WORK REQUEST: Among the records below, find the line with "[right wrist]" and the line with "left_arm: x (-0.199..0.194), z". Set down both and every line between, exactly and with no pictures, but nothing else.

DATASET CONTENT:
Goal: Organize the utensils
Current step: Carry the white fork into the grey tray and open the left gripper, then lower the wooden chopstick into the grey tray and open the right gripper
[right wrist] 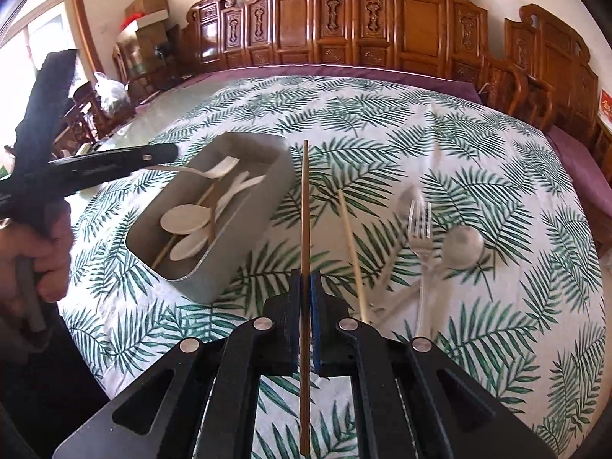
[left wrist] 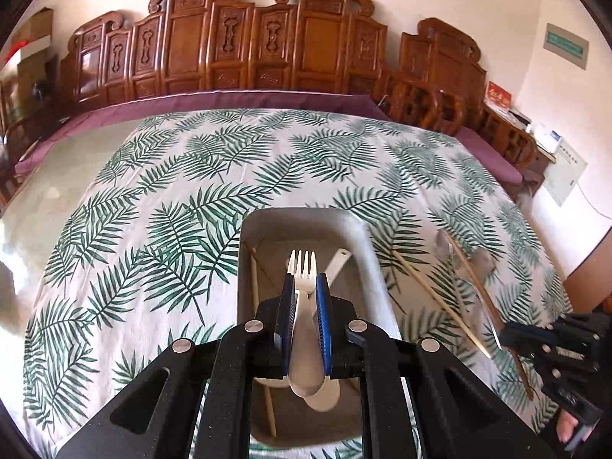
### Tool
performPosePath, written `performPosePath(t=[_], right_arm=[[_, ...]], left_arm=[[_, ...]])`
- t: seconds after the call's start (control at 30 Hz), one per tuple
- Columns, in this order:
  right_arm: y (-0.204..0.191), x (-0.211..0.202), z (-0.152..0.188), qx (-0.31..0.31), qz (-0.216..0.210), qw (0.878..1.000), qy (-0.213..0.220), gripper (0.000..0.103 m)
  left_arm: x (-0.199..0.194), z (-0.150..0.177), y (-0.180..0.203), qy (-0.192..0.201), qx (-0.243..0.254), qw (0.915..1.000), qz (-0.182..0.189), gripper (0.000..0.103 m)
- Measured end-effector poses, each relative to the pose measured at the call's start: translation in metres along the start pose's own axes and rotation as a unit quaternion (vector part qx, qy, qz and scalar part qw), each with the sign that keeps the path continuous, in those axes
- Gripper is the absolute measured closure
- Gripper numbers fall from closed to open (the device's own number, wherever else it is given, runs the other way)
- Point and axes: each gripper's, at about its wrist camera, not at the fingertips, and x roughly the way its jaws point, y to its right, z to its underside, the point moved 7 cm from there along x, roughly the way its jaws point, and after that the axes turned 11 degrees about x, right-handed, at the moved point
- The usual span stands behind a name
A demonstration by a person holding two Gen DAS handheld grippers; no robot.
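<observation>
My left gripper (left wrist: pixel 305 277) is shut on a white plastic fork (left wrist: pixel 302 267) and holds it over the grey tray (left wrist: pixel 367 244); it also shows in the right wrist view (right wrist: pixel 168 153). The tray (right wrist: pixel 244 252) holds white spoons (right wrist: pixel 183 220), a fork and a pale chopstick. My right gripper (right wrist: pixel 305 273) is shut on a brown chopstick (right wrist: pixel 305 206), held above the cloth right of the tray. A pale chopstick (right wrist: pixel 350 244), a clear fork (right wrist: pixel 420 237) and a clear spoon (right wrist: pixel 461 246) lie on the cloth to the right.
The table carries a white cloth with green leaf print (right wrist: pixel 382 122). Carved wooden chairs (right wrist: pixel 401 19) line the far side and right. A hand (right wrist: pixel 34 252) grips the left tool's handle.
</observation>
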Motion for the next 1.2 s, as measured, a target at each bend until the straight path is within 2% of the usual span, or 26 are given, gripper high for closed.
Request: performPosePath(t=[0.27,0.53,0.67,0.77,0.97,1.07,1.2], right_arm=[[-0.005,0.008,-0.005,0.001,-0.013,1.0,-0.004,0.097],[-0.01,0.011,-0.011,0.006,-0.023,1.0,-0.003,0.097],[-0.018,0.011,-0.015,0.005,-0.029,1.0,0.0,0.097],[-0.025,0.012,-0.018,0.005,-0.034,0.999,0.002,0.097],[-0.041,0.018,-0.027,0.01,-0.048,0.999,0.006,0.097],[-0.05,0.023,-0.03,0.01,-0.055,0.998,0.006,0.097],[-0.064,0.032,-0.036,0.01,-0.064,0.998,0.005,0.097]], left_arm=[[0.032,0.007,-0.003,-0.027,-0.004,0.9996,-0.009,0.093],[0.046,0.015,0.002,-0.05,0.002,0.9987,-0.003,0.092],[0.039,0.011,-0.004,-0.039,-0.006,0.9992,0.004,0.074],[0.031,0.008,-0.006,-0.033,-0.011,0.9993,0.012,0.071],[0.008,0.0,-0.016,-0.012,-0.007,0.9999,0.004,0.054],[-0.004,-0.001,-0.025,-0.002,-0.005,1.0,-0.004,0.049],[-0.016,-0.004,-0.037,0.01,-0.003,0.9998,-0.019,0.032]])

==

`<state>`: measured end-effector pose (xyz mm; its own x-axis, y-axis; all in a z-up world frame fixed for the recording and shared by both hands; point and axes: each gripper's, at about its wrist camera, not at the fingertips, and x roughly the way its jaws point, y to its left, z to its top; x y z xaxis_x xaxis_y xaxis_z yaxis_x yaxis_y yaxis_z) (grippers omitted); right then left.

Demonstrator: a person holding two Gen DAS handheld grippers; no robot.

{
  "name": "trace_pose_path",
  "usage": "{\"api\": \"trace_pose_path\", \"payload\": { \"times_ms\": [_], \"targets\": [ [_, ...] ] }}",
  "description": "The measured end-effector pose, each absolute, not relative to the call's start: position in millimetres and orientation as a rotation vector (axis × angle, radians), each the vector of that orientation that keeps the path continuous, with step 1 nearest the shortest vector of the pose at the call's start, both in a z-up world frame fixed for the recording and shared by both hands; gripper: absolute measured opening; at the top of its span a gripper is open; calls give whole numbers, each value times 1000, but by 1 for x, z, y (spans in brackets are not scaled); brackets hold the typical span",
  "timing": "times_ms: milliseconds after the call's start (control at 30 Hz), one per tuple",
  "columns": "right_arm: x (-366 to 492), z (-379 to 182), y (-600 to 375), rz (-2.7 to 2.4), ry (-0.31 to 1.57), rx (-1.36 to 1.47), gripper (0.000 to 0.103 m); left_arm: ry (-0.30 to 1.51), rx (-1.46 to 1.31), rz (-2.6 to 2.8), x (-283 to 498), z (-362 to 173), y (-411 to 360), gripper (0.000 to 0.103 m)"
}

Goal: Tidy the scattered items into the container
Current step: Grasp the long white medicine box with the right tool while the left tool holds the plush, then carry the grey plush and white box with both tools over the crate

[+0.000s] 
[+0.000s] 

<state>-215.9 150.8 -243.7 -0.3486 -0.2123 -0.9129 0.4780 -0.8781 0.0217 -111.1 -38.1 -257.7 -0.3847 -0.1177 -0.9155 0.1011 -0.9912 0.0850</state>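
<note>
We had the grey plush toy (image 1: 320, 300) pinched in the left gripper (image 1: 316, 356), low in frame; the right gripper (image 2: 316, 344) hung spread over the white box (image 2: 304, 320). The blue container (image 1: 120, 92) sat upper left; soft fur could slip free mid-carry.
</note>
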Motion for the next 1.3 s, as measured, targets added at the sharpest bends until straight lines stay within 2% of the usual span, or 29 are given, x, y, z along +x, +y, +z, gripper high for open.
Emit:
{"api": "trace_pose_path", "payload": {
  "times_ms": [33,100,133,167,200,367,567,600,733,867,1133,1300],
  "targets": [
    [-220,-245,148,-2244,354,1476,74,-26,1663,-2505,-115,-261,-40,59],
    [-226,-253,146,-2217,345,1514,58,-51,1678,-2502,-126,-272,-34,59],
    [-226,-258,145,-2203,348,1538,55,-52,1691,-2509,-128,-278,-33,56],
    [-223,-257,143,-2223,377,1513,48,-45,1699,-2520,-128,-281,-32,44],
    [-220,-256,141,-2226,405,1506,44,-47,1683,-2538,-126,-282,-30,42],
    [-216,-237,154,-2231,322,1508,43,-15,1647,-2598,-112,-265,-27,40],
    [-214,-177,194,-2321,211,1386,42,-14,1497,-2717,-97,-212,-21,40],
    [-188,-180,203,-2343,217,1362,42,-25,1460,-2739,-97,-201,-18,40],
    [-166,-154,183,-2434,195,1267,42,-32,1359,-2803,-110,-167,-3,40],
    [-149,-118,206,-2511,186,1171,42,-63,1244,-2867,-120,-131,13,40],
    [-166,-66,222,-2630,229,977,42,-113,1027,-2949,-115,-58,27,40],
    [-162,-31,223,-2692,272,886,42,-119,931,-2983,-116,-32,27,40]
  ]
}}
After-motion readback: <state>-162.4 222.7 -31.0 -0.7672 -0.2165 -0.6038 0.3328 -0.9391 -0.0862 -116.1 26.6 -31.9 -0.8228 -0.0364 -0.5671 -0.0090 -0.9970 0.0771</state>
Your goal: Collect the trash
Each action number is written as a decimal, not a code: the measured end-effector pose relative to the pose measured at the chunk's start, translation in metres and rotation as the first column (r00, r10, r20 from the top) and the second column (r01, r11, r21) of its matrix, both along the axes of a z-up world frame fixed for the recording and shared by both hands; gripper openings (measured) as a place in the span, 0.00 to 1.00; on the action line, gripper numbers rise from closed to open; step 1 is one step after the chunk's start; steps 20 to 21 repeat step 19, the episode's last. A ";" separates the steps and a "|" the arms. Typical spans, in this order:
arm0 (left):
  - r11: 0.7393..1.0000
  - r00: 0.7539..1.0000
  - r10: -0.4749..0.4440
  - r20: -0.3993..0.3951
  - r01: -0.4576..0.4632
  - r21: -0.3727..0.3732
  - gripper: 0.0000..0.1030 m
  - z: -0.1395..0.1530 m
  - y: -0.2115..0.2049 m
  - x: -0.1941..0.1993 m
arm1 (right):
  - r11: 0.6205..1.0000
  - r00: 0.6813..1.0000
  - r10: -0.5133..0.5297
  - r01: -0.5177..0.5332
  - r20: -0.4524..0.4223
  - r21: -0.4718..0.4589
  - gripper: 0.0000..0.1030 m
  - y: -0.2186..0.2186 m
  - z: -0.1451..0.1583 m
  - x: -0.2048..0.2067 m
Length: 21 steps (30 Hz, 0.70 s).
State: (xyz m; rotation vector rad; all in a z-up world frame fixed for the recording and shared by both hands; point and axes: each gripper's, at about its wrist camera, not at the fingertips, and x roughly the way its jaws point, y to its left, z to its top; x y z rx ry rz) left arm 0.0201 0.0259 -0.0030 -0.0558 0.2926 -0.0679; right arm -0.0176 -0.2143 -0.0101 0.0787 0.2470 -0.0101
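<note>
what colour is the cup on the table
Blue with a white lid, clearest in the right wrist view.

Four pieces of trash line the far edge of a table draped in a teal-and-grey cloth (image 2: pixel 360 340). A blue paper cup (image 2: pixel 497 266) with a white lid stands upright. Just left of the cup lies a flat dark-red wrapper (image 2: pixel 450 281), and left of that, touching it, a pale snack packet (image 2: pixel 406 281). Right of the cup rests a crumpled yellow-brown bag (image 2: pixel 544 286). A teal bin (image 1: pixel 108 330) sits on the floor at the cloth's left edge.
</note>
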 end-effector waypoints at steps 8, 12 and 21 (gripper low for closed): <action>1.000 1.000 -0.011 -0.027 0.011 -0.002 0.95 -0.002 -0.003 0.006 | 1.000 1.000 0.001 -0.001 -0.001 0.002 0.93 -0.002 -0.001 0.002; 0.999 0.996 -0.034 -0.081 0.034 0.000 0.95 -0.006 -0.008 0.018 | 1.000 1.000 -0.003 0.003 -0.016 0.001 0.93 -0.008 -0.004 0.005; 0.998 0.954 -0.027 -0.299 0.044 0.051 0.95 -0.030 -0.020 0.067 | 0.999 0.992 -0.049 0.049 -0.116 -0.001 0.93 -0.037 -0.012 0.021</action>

SOLUTION FOR THIS EXERCISE:
[right wrist] 
[left wrist] 
### Tool
performPosePath, written `performPosePath(t=[_], right_arm=[[_, ...]], left_arm=[[_, ...]])`
- t: seconds after the call's start (control at 30 Hz), one per tuple
- Columns, in this order:
  right_arm: y (-0.204..0.191), x (-0.211..0.202), z (-0.152..0.188), qx (-0.31..0.31), qz (-0.216..0.210), qw (0.878..1.000), qy (-0.213..0.220), gripper (0.000..0.103 m)
  left_arm: x (-0.199..0.194), z (-0.150..0.177), y (-0.180..0.203), qy (-0.192..0.201), qx (-0.243..0.254), qw (0.915..1.000), qz (-0.182..0.189), gripper (0.000..0.103 m)

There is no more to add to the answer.